Work request:
When a line of the records contains "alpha", copy it.

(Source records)

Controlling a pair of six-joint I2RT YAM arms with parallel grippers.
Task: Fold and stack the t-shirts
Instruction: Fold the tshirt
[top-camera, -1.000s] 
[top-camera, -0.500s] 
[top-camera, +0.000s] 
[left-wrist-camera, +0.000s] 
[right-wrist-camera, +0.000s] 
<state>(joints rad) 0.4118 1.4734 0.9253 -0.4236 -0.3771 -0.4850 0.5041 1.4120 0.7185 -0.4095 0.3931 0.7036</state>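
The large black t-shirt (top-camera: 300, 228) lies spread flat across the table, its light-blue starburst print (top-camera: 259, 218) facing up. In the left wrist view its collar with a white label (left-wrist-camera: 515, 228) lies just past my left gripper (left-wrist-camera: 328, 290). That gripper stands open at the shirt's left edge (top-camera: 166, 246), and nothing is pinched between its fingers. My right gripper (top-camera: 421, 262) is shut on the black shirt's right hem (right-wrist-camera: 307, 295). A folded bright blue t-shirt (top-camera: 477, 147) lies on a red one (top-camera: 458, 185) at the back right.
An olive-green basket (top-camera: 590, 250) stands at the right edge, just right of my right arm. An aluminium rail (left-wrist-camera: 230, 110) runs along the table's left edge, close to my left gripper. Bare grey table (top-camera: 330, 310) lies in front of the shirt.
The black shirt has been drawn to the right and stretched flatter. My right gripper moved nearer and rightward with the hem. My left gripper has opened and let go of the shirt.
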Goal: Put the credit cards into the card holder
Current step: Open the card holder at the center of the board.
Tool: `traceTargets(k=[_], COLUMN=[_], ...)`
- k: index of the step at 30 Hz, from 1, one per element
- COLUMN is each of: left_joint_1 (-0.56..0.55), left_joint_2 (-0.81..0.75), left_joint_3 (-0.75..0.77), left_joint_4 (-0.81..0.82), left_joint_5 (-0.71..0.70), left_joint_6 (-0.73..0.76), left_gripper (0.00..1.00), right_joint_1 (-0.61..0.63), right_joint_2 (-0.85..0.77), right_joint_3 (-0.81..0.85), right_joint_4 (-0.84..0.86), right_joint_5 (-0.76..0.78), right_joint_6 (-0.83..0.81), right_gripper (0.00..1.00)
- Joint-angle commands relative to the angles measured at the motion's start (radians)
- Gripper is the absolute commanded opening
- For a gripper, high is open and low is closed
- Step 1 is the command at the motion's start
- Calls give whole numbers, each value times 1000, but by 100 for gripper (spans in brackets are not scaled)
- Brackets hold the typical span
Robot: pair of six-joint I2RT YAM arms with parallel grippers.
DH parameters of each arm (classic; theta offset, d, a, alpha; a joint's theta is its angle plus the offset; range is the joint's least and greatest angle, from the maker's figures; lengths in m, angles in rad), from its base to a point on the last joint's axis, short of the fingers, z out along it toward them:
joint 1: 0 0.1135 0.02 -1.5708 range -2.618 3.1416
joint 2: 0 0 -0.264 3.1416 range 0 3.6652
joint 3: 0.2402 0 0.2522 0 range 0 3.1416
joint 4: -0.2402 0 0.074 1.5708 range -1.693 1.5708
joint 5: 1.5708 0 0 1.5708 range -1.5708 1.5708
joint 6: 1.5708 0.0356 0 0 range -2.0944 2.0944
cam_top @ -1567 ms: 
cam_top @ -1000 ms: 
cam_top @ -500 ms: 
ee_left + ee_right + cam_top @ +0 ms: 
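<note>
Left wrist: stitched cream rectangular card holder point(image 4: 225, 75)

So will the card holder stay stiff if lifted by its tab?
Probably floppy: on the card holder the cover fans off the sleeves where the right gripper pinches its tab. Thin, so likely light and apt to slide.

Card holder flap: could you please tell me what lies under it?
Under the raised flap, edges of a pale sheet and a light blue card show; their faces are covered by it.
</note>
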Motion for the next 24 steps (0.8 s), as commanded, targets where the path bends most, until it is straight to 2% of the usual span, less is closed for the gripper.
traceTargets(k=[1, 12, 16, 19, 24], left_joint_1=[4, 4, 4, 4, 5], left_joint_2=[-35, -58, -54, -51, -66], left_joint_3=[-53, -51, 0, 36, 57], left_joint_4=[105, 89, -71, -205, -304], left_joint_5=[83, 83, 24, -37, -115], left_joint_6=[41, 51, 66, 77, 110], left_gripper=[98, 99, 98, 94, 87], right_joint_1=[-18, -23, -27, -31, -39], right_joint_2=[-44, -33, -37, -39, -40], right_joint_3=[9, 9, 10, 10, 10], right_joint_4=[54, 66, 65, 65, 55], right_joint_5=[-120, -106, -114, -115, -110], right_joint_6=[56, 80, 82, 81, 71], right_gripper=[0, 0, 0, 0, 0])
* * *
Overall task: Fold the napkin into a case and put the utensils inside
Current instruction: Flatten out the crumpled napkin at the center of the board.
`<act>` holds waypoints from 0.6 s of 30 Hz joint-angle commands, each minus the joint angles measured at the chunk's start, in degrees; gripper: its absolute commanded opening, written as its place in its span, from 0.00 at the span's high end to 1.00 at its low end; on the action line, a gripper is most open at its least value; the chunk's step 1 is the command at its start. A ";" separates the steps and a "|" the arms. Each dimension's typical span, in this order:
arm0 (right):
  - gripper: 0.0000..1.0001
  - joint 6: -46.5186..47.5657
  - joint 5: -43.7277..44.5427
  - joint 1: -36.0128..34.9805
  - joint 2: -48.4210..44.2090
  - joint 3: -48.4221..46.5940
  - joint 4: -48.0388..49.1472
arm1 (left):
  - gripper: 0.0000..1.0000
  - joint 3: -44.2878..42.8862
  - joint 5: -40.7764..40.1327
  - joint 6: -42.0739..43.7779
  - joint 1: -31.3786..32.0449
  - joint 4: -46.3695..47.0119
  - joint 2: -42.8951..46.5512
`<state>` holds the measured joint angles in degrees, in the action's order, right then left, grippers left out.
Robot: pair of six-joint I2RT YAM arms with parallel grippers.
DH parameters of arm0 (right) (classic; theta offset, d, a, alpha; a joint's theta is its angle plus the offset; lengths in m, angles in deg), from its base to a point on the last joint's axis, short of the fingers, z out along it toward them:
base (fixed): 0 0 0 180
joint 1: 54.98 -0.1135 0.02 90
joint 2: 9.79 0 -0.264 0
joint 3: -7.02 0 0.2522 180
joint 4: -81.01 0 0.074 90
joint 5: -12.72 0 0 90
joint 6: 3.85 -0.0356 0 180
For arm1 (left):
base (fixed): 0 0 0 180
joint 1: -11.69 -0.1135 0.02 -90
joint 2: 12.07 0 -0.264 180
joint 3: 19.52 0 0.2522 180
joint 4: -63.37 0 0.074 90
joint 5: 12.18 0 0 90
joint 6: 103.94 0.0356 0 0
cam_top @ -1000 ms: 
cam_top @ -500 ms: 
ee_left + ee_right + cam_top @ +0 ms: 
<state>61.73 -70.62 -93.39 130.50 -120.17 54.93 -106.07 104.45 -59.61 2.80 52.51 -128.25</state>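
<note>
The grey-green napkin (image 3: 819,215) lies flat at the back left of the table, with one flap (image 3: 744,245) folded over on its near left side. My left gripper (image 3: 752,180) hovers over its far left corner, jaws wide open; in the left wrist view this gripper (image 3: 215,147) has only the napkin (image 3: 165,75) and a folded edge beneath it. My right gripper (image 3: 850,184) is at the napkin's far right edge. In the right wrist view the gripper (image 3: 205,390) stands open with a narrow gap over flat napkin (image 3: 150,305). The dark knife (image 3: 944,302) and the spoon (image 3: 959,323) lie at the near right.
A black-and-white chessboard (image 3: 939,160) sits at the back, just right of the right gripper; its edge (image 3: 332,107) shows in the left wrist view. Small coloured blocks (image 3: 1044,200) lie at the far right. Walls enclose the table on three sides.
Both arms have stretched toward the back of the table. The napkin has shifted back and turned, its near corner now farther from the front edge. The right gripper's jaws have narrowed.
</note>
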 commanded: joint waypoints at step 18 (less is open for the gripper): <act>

Answer box:
DH parameters of each arm (classic; theta offset, d, a, alpha; a joint's theta is its angle plus the offset; range is the joint's least and greatest angle, from the maker's figures; lengths in m, angles in rad), from its base to a point on the last joint's axis, short of the fingers, z out along it toward them:
DH parameters of arm0 (right) (classic; theta offset, d, a, alpha; a joint's theta is its angle plus the offset; lengths in m, angles in deg), from its base to a point on the last joint's axis, short of the fingers, z out along it toward them:

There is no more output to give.